How to Buy and Sell Put and Call Options

The overall benefit of buying and selling put or call options is they allow you to reduce risk, generate income, use leverage, or greatly benefit from price movements. But, to better understand their value, you need to move beyond the basics. You need to know when it’s most beneficial to buy and sell an option. We’re going to share some advice on how to get the most out of puts and calls. This should help you have a better understanding of which options you should choose.

How to buy and sell a put option

Buying put options is most beneficial when you think the price of a stock is going to decrease. Because, they allow you to benefit when the market goes down.
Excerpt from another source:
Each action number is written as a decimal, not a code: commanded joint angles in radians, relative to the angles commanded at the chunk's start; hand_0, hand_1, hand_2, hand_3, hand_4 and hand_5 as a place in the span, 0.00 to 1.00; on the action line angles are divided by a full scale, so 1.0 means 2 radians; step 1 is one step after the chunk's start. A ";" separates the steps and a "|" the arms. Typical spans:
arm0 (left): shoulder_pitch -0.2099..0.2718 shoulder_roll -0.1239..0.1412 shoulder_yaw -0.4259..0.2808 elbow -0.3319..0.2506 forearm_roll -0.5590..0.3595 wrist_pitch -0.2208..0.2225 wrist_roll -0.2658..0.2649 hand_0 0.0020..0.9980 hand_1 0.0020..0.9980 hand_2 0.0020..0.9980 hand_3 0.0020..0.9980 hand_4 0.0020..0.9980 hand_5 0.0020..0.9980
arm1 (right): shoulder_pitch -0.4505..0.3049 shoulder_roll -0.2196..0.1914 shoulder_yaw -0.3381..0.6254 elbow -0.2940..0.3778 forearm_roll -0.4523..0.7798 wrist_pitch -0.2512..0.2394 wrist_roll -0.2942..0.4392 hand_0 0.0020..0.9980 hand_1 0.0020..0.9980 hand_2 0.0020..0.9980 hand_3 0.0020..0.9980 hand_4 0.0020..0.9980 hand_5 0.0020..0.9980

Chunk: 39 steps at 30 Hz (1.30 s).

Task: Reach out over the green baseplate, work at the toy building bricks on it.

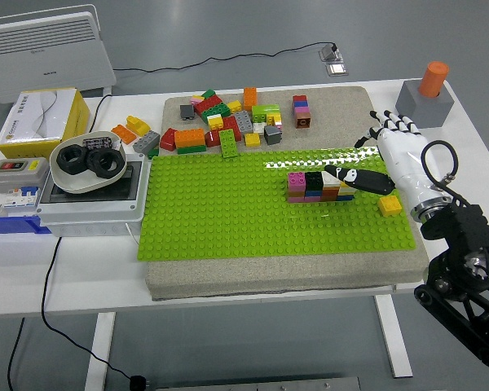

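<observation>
Right robot hand (391, 155) over the right edge of the green baseplate (228, 216), white palm turned up-table, black-tipped fingers (391, 124) spread and holding nothing; the dark thumb (360, 179) reaches leftward and appears to touch the right end of the brick row (319, 186), though contact cannot be confirmed. The row lies immediately left of the hand, on the right half of the baseplate, long axis running left–right. It is two layers high: the top shows pink, black, white and yellow bricks, with darker mixed colours beneath. A single yellow brick (389, 205) sits apart on the baseplate, just below the thumb and near the wrist. Only the right arm is in view, so it is the nearer. Any further push or press would probably travel leftward along the row's axis. Loose bricks (228, 122) lie on the grey mat (342, 102) beyond the baseplate, on the white tabletop (473, 138).
</observation>
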 joint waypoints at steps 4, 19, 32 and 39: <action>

The maximum profit may be limited, but you’re only out the premium if your strategy fails.

The selling of puts usually falls into two categories: cash-secured (you have the cash to purchase more shares if the price declines) and naked (don’t have the cash or are short the shares to cover an assignment It’s best to sell a put on stocks you think will increase in price. That way, the option becomes worthless and you keep the whole premium.

A great reason you might want to sell puts is the ability to buy stock of a company at a lower price. When you sell a put, there are two outcomes: The stock value increases and the put option isn’t exercised, but you keep the premium. Or the stock value decreases, and the option owner exercises it, the seller must purchase the stock at a lower value from the option buyer. This means you got to pay a lower price than you would have if you bought the shares instead of selling the option.

How to buy and sell a call option

Time is something you need to consider when buying call options. How long do you want to take part in the trade and how large of a move do you expect from the market? An option’s time value is highest during the beginning of the option. Then, it decreases as it gets closer to the expiration date.

How much available money you have is another factor because you have to pay the premiums up front. Some of these can be quite high, especially in volatile markets.

Selling calls also involves covered calls and uncovered calls. The most conservative of these choices is selling covered calls. This is because your maximum loss is the value of the stock less the premium collected. Also, the premiums received from call buyer offset some losses if the shares decline However, selling uncovered calls can be very risky because there is no limit to how much the stock price can increase during the option.

How to choose which option is right for you

Each option has its inherent risks and potential rewards. There are more advanced strategies for buying and selling puts or calls as well that we didn’t go in to here. If you want to try an option out, consider your current assets — stock owned, money available. This will help you see which direction you might want to try first.